I want also to calculate the correlation between the categorical variables (identified as StringX).
My first attempt was to simply do something like

cor(Matrix(df[!, ["var1", "var2"]]))

but I get
MethodError: no method matching /(::InlineStrings.String7, ::Int64)

If I print out df[!, “var1”] I get
PooledArrays.PooledVector{InlineStrings.String7, UInt32, Vector{UInt32}}: [values...]

I also try to convert to categorical doing

cor(CategoricalArray(train[!, "MSZoning"]), CategoricalArray(train[!, "MSZoning"]))

but i still get

MethodError: no method matching /(::CategoricalArrays.CategoricalValue{InlineStrings.String7, UInt32}, ::Int64)

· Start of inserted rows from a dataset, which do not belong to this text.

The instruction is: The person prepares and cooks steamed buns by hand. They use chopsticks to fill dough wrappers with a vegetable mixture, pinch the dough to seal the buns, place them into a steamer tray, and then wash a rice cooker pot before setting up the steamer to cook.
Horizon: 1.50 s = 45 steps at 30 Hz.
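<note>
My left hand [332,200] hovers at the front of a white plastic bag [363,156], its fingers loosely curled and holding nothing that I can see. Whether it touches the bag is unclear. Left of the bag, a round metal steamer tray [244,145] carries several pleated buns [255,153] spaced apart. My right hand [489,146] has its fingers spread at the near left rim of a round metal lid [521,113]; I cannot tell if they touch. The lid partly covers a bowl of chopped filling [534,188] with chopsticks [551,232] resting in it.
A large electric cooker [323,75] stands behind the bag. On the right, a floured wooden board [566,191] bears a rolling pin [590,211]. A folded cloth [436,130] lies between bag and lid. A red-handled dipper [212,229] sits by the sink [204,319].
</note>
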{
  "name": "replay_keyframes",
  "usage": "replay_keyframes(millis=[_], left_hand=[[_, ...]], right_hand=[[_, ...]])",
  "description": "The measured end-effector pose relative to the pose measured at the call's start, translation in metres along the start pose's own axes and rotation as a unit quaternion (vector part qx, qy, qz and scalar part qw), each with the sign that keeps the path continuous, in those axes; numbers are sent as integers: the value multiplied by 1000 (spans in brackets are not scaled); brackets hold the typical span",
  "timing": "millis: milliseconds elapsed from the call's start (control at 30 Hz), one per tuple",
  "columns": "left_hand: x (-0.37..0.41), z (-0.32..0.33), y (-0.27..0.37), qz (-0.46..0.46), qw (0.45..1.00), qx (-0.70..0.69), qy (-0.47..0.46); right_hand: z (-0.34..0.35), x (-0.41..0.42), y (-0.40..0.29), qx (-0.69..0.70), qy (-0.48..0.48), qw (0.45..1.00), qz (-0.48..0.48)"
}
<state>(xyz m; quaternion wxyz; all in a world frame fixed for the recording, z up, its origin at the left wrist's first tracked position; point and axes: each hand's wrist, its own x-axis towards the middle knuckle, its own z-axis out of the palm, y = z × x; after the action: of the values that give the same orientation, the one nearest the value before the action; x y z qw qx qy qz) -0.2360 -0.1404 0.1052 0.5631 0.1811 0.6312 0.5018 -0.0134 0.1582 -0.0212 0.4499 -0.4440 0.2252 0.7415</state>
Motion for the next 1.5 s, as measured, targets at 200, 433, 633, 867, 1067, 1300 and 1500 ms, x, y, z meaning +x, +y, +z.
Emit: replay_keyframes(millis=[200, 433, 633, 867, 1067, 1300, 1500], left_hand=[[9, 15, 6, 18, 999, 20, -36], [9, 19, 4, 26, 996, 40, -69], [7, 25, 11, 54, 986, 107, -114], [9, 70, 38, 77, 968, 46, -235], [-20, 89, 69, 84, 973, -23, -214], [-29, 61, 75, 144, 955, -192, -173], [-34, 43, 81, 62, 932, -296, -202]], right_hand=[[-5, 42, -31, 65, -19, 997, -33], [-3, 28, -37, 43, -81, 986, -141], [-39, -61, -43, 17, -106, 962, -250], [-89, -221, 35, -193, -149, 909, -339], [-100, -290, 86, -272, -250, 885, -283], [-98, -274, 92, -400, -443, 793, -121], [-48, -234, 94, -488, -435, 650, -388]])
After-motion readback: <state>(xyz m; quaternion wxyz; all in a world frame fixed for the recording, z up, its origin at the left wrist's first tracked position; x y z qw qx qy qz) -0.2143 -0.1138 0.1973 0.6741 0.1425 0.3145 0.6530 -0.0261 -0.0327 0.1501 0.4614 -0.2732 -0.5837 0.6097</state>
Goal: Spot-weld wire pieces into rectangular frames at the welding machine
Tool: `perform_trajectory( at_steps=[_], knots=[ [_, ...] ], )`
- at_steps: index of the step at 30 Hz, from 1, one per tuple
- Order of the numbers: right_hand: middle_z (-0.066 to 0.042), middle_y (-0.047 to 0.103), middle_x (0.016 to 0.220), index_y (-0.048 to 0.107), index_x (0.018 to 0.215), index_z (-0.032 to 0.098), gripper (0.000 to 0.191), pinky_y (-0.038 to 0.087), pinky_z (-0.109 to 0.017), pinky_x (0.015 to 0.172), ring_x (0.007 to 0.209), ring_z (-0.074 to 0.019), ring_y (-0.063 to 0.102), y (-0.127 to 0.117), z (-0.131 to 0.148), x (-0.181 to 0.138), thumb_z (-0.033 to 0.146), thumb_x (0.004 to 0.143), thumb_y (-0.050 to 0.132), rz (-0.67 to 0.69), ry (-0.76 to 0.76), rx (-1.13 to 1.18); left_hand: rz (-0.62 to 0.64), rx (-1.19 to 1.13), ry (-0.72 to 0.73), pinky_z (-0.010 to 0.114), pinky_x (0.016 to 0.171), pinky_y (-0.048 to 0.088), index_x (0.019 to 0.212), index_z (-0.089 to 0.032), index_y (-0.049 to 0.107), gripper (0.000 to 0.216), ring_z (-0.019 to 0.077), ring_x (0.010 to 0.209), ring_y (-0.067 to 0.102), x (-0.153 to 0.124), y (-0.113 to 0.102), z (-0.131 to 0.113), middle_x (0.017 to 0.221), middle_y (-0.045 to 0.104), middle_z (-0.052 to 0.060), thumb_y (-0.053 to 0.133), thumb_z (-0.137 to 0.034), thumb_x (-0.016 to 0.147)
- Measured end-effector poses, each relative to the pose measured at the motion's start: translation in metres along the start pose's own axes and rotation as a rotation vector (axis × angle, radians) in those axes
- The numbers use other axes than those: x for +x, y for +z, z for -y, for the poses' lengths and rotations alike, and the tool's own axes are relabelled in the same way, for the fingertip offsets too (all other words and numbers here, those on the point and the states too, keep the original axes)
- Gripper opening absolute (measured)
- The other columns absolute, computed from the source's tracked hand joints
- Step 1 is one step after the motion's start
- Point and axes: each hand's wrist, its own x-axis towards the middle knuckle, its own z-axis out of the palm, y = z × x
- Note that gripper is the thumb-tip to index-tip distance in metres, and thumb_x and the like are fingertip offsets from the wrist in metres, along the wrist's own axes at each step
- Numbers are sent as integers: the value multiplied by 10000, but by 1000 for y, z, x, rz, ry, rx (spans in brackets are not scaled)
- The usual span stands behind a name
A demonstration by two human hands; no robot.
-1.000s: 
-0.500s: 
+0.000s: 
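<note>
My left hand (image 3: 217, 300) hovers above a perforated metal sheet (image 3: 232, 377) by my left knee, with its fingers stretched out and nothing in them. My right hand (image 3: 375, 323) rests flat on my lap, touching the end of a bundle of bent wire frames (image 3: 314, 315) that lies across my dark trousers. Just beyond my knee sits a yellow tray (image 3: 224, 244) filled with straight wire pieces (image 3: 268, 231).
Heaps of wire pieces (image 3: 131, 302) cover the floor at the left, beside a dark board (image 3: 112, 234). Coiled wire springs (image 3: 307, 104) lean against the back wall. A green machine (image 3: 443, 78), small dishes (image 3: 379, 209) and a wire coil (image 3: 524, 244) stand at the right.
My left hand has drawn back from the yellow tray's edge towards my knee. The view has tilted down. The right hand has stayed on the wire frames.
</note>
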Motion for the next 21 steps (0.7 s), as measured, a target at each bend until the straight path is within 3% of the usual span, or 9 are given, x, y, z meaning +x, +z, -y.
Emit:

So, is there a way to calculate the correlation between categorical variables? It would be good if I can do something as simple as I did for the numerical variables.

Thanks.

If no-one comes forward with an existing solution, here’s how to do it in Python DataFrames

As Matt’s link alludes to, this isn’t really a Julia but a methodology question:

help?> cor

(...)

  cor(x::AbstractVector, y::AbstractVector)

  Compute the Pearson correlation between the vectors x and y.

so cor gives you the Pearson correlation coefficient, defined as:

r = \frac{\sum (x_i - \bar{x})(y_i - \bar{y})}{\sum (x_i - \bar{x})^2(y_i - \bar{y})^2}

Clearly then cor doesn’t make sense for categorical variables, as there’s no notion of an average of categoricals, or the distance of an individual observation from another (or the mean).

The article above recommends the Chi-square test to measure dependency between two categorical variables, which is available in the HypothesisTests package here:

https://juliastats.org/HypothesisTests.jl/stable/parametric/#Pearson-chi-squared-test-1

but there are other options (see e.g. an overview here or a recent paper where a new test is proposed here) so you might first want to decide which metric you’re interested in, then see if this is avaible somewhere in Julia.

3 Likes

Thanks for the answer! I knew about chi2 test and methodology. I was just wondering if there is an easy way to calculate it directly from the dataframe, or a simple way to create the contingency table from the dataframe. The chi2 test is what i wanted to use.
Thanks for the library and also thanks for the proposed paper, very interesting!